*Exercise instructions*.
Transcribe the listing that follows in full, exactly, and drop its images.

*Recorded information*.
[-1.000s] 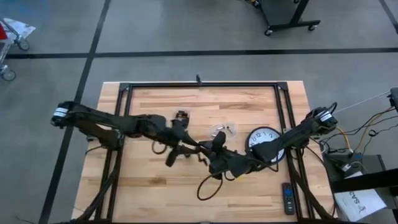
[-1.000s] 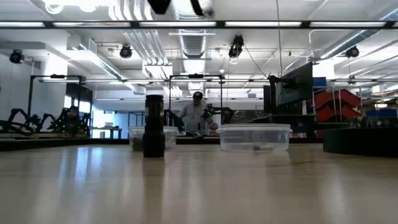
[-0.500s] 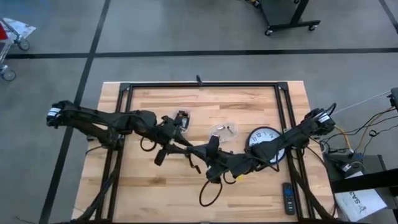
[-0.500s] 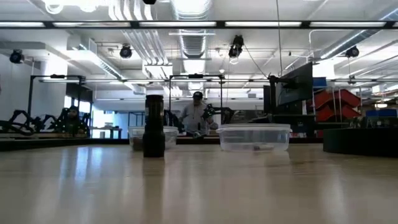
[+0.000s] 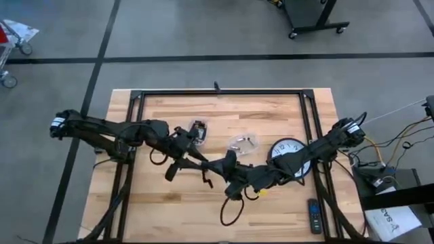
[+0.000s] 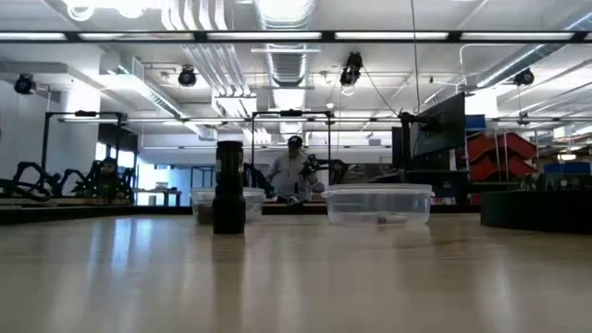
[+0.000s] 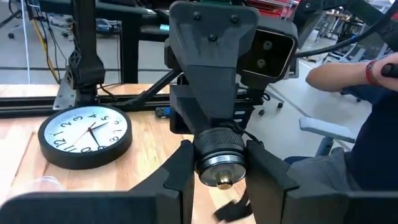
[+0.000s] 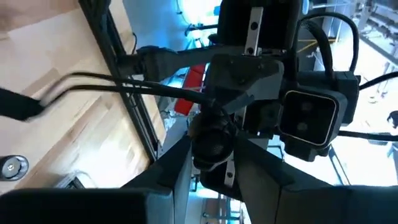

*Worked solution*.
[-1.000s] 
[-1.000s] 
[-0.500s] 
[-0.500s] 
[+0.000s] 
[+0.000s] 
[+0.000s] 
[+0.000s] 

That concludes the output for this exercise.